# Exercise aim
Set down every record below exactly as it stands, leaving out the pictures.

# Exercise material

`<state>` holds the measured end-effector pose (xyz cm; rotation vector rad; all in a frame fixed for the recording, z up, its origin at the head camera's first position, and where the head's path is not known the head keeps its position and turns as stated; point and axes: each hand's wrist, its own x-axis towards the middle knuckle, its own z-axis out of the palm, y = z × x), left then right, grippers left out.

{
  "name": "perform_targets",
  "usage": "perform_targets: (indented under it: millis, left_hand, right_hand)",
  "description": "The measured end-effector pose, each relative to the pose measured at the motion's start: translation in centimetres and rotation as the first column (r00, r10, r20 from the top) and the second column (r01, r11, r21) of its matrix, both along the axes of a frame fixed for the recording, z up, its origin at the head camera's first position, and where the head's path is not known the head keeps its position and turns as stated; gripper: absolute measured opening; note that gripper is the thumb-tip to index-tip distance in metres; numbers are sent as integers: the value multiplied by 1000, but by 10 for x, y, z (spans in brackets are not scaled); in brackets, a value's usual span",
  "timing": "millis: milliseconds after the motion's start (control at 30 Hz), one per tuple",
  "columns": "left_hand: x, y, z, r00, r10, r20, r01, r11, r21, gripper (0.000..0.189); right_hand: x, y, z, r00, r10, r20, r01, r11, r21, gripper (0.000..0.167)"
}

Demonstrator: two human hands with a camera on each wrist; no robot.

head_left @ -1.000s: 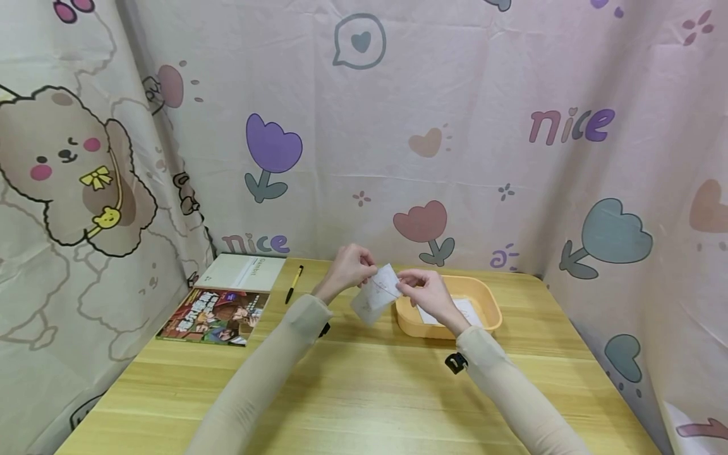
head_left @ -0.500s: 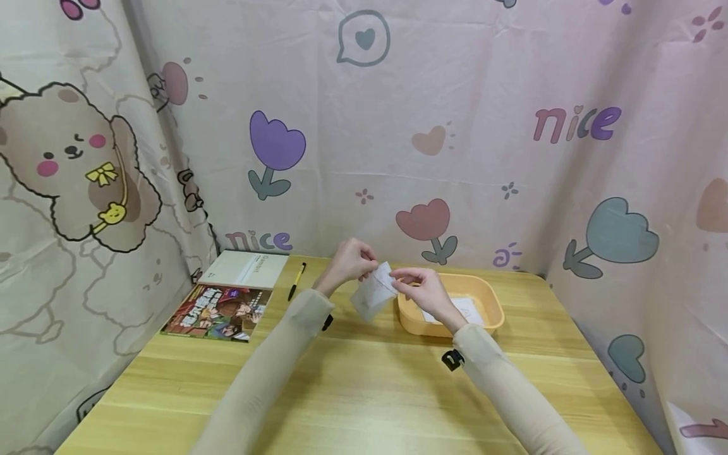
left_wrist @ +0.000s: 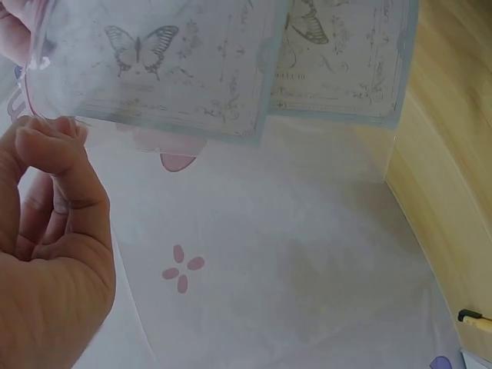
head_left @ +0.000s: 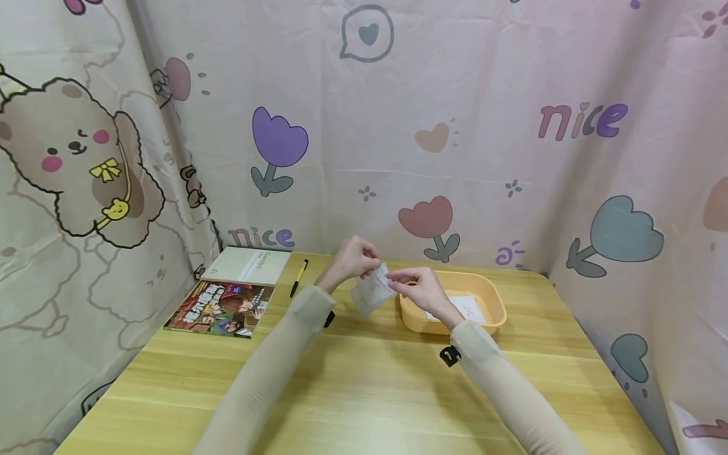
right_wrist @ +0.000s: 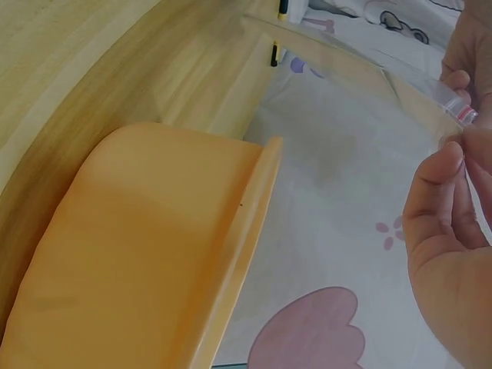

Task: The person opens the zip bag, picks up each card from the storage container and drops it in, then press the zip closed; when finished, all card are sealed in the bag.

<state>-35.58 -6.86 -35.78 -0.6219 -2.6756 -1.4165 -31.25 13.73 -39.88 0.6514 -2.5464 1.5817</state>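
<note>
Between both hands hangs a clear zip-lock bag (head_left: pixel 372 294), tilted, above the table and left of the basket. Inside it, the left wrist view shows butterfly-printed paper cards (left_wrist: pixel 161 69) with pale blue borders. My left hand (head_left: pixel 351 262) pinches the bag's top edge at the left, thumb against fingertips. At the other end of that edge my right hand (head_left: pixel 423 291) pinches it too. A red zip line (right_wrist: pixel 466 115) runs along the edge, which looks pressed together near the fingers; whether it is sealed cannot be told.
Just right of the bag stands a yellow plastic basket (head_left: pixel 495 309) with white printed papers (head_left: pixel 469 308) in it, partly under my right hand. At left on the wooden table (head_left: pixel 364 392) lie a comic-style book (head_left: pixel 224 308), a pale notebook (head_left: pixel 250 265) and a yellow-black pen (head_left: pixel 299 278). Curtains enclose the table.
Both hands keep hold of the zip-lock bag. My right hand has shifted slightly left along its edge, closer to the left hand. The head view has tilted a little.
</note>
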Motion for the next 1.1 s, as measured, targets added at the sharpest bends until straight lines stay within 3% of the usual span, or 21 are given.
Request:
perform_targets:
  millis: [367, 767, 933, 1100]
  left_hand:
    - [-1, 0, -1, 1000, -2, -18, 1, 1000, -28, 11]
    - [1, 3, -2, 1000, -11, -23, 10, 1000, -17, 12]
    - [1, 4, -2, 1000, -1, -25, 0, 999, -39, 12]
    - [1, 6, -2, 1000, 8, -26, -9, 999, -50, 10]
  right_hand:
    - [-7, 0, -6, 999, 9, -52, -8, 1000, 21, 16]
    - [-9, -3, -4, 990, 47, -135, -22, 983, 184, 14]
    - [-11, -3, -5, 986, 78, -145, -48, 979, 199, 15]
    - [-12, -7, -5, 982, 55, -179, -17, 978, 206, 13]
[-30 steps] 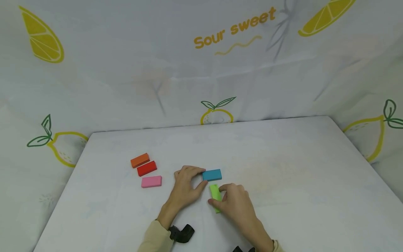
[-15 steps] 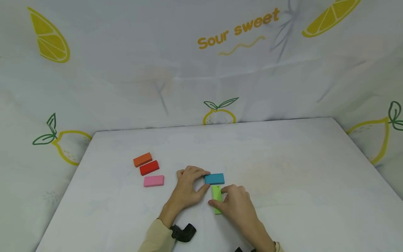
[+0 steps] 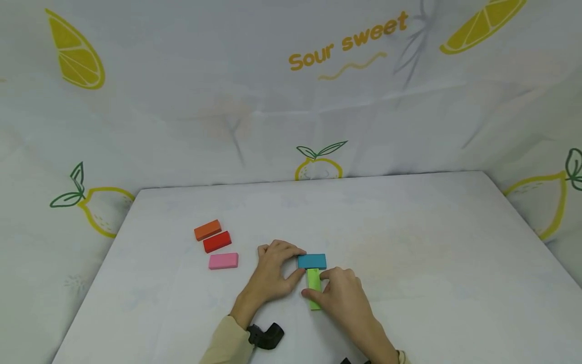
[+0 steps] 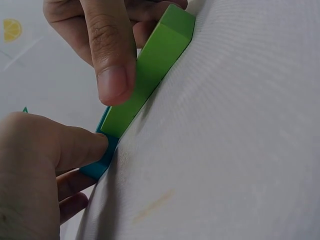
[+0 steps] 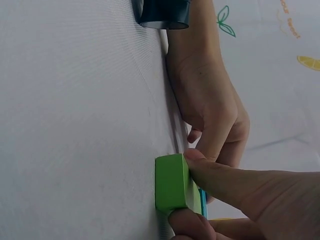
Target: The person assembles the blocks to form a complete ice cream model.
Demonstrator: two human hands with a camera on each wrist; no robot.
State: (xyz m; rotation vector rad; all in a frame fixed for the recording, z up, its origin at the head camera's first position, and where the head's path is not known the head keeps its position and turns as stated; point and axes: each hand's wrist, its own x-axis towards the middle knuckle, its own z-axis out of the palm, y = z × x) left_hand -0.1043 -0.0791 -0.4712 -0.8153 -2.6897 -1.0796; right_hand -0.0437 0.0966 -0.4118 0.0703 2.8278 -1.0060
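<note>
Endwise, green block [image 3: 313, 279] against blue block [image 3: 312, 261]

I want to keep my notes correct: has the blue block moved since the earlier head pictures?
Yes, toward the near side. In the head view, the blue block lay slightly farther away than the pink block; now they are about level.

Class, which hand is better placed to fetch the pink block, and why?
Likely the left hand: nearer the pink block, though pinching the blue block; the right hand, farther off, grips the green block.
</note>
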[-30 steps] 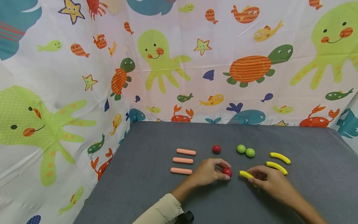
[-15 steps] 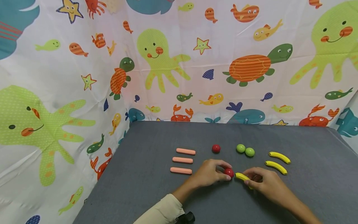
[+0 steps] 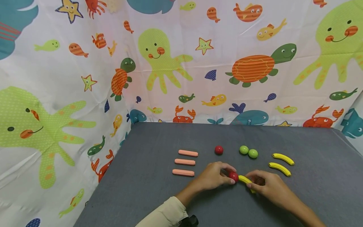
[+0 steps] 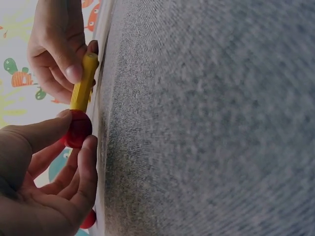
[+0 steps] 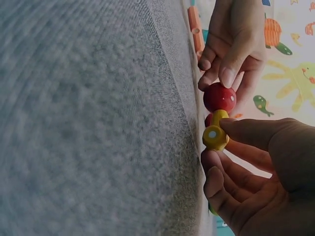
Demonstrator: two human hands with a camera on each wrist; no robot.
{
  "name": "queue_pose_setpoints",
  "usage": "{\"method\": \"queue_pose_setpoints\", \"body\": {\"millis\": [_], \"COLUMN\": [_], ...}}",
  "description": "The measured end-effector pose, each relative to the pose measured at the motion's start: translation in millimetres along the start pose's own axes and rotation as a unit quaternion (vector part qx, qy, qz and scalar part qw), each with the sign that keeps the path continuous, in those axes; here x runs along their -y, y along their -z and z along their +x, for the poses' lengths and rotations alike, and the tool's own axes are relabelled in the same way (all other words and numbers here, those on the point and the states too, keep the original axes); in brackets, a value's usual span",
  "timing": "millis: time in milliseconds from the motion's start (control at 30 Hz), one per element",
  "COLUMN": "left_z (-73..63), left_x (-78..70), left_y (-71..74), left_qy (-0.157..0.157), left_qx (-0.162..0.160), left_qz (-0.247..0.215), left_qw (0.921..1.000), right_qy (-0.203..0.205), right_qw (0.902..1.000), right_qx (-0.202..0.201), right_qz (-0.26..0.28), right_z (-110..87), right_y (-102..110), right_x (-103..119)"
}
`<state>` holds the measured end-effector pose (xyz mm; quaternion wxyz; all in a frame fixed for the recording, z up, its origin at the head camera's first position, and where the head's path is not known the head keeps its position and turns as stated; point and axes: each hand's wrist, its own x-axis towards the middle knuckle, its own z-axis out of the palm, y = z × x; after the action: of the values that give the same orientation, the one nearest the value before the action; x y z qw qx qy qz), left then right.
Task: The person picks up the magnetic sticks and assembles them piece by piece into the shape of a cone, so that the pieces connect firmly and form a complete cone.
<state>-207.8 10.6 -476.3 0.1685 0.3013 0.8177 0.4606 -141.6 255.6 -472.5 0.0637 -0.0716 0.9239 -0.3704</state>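
Observation:
My left hand (image 3: 214, 176) pinches a red ball (image 4: 78, 129) between thumb and fingers, low over the grey table. In my right hand (image 3: 269, 186) is a yellow curved stick (image 3: 244, 179), shaped like a banana, pinched by thumb and fingers. One end of the yellow stick meets the red ball in the head and left wrist views. Whether the two are joined or only touching, I cannot tell. The right wrist view shows a pale dot on the near end of the yellow stick (image 5: 215, 137).
Several pieces lie on the grey table (image 3: 141, 195): pink sticks (image 3: 183, 162) left of my left hand, another red ball (image 3: 219, 150) behind it, two green balls (image 3: 248, 151) farther right, and two yellow curved sticks (image 3: 279, 169) beyond my right hand. A patterned curtain (image 3: 181, 63) stands behind.
My right hand has moved left with the yellow curved stick until its end meets the red ball. My left hand has shifted slightly right with the ball.

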Motion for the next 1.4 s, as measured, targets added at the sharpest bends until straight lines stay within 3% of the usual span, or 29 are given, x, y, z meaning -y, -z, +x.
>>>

# Solution to this problem
`<state>` holds the measured end-effector pose (xyz cm; rotation vector rad; all in a frame fixed for the recording, z up, its origin at the head camera's first position, and where the head's path is not known the head keeps its position and turns as stated; point and axes: each hand's wrist, its own x-axis towards the middle knuckle, its own z-axis out of the palm, y = z × x), left then right, grippers left out.

{
  "name": "perform_targets",
  "usage": "perform_targets: (indented under it: millis, left_hand, right_hand)",
  "description": "The measured end-effector pose, each relative to the pose measured at the motion's start: translation in centimetres and rotation as the first column (r00, r10, r20 from the top) and the second column (r01, r11, r21) of its matrix, both along the axes of a frame fixed for the recording, z up, its origin at the head camera's first position, and where the head's path is not known the head keeps its position and turns as stated; gripper: absolute measured opening; note that gripper is the thumb-tip to index-tip distance in metres; numbers are sent as integers: the value multiplied by 1000, but by 10 for x, y, z (spans in brackets are not scaled); in brackets, a value's usual span",
  "timing": "millis: milliseconds after the motion's start (control at 30 Hz), one per tuple",
  "columns": "left_hand: x, y, z, r00, r10, r20, r01, r11, r21, gripper (0.000..0.189); right_hand: x, y, z, r00, r10, r20, r01, r11, r21, gripper (0.000..0.167)"
}

Demonstrator: two human hands with a camera on each wrist; no robot.

head_left @ -1.000s: 
head_left @ -0.500s: 
left_wrist @ +0.000s: 
head_left @ +0.000s: 
right_wrist @ +0.000s: 

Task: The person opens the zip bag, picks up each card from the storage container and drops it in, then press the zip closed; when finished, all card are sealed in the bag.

<state>-35.58 -6.86 -35.78 -0.6219 -2.6756 -1.4165 -31.25 13.73 -39.88 0.6514 -2.5464 1.5817</state>
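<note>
Between both hands hangs a clear zip-lock bag (head_left: pixel 372 294), tilted, above the table and left of the basket. Inside it, the left wrist view shows butterfly-printed paper cards (left_wrist: pixel 161 69) with pale blue borders. My left hand (head_left: pixel 351 262) pinches the bag's top edge at the left, thumb against fingertips. At the other end of that edge my right hand (head_left: pixel 423 291) pinches it too. A red zip line (right_wrist: pixel 466 115) runs along the edge, which looks pressed together near the fingers; whether it is sealed cannot be told.
Just right of the bag stands a yellow plastic basket (head_left: pixel 495 309) with white printed papers (head_left: pixel 469 308) in it, partly under my right hand. At left on the wooden table (head_left: pixel 364 392) lie a comic-style book (head_left: pixel 224 308), a pale notebook (head_left: pixel 250 265) and a yellow-black pen (head_left: pixel 299 278). Curtains enclose the table.
Both hands keep hold of the zip-lock bag. My right hand has shifted slightly left along its edge, closer to the left hand. The head view has tilted a little.
</note>
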Motion for the next 1.1 s, as measured, targets added at the sharpest bends until straight lines stay within 3% of the usual span, or 21 are given.
Request:
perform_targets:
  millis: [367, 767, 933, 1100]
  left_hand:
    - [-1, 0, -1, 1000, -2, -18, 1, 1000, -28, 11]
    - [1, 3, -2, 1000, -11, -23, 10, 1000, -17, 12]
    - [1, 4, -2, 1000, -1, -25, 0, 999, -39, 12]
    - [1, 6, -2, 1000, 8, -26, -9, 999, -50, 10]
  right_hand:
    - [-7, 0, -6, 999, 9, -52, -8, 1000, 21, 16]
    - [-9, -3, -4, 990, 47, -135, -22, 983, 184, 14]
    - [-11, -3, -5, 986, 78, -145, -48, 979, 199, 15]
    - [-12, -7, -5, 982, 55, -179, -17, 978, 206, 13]
[-30 steps] 
[-15 steps] 
[+0 steps] 
[+0 steps] 
[+0 steps] 
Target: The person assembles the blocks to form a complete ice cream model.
Demonstrator: two human hands with a camera on each wrist; no robot.
State: (xyz m; rotation vector rad; all in a frame fixed for the recording, z up, its origin at the head camera's first position, and where the head's path is not known the head keeps its position and turns as stated; point and axes: each hand's wrist, its own x-axis towards the middle knuckle, its own z-axis out of the palm, y = z × x) left_hand -0.1043 -0.0791 -0.4712 -0.8153 -2.6897 -1.0796; right_hand -0.0437 0.0966 -0.4118 0.0703 2.8278 -1.0060
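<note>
Endwise, green block [image 3: 313, 279] against blue block [image 3: 312, 261]

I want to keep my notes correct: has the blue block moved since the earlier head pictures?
Yes, toward the near side. In the head view, the blue block lay slightly farther away than the pink block; now they are about level.

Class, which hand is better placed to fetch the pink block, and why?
Likely the left hand: nearer the pink block, though pinching the blue block; the right hand, farther off, grips the green block.
</note>
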[-30 steps] 
[-15 steps] 
[+0 steps] 
[+0 steps] 
[+0 steps] 
Demonstrator: two human hands with a camera on each wrist; no robot.
{
  "name": "queue_pose_setpoints",
  "usage": "{\"method\": \"queue_pose_setpoints\", \"body\": {\"millis\": [_], \"COLUMN\": [_], ...}}",
  "description": "The measured end-effector pose, each relative to the pose measured at the motion's start: translation in millimetres along the start pose's own axes and rotation as a unit quaternion (vector part qx, qy, qz and scalar part qw), each with the sign that keeps the path continuous, in those axes; here x runs along their -y, y along their -z and z along their +x, for the poses' lengths and rotations alike, and the tool's own axes are relabelled in the same way (all other words and numbers here, those on the point and the states too, keep the original axes); in brackets, a value's usual span",
  "timing": "millis: time in milliseconds from the motion's start (control at 30 Hz), one per element",
  "COLUMN": "left_z (-73..63), left_x (-78..70), left_y (-71..74), left_qy (-0.157..0.157), left_qx (-0.162..0.160), left_qz (-0.247..0.215), left_qw (0.921..1.000), right_qy (-0.203..0.205), right_qw (0.902..1.000), right_qx (-0.202..0.201), right_qz (-0.26..0.28), right_z (-110..87), right_y (-102..110), right_x (-103..119)"
}
`<state>` holds the measured end-effector pose (xyz mm; quaternion wxyz; all in a frame fixed for the recording, z up, its origin at the head camera's first position, and where the head's path is not known the head keeps its position and turns as stated; point and axes: each hand's wrist, its own x-axis towards the middle knuckle, its own z-axis out of the palm, y = z × x; after the action: of the values that give the same orientation, the one nearest the value before the action; x y z qw qx qy qz), left then right.
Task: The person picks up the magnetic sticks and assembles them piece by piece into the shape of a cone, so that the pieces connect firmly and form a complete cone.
<state>-207.8 10.6 -476.3 0.1685 0.3013 0.8177 0.4606 -141.6 255.6 -472.5 0.0637 -0.0716 0.9239 -0.3704</state>
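Observation:
My left hand (image 3: 214, 176) pinches a red ball (image 4: 78, 129) between thumb and fingers, low over the grey table. In my right hand (image 3: 269, 186) is a yellow curved stick (image 3: 244, 179), shaped like a banana, pinched by thumb and fingers. One end of the yellow stick meets the red ball in the head and left wrist views. Whether the two are joined or only touching, I cannot tell. The right wrist view shows a pale dot on the near end of the yellow stick (image 5: 215, 137).
Several pieces lie on the grey table (image 3: 141, 195): pink sticks (image 3: 183, 162) left of my left hand, another red ball (image 3: 219, 150) behind it, two green balls (image 3: 248, 151) farther right, and two yellow curved sticks (image 3: 279, 169) beyond my right hand. A patterned curtain (image 3: 181, 63) stands behind.
My right hand has moved left with the yellow curved stick until its end meets the red ball. My left hand has shifted slightly right with the ball.
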
Motion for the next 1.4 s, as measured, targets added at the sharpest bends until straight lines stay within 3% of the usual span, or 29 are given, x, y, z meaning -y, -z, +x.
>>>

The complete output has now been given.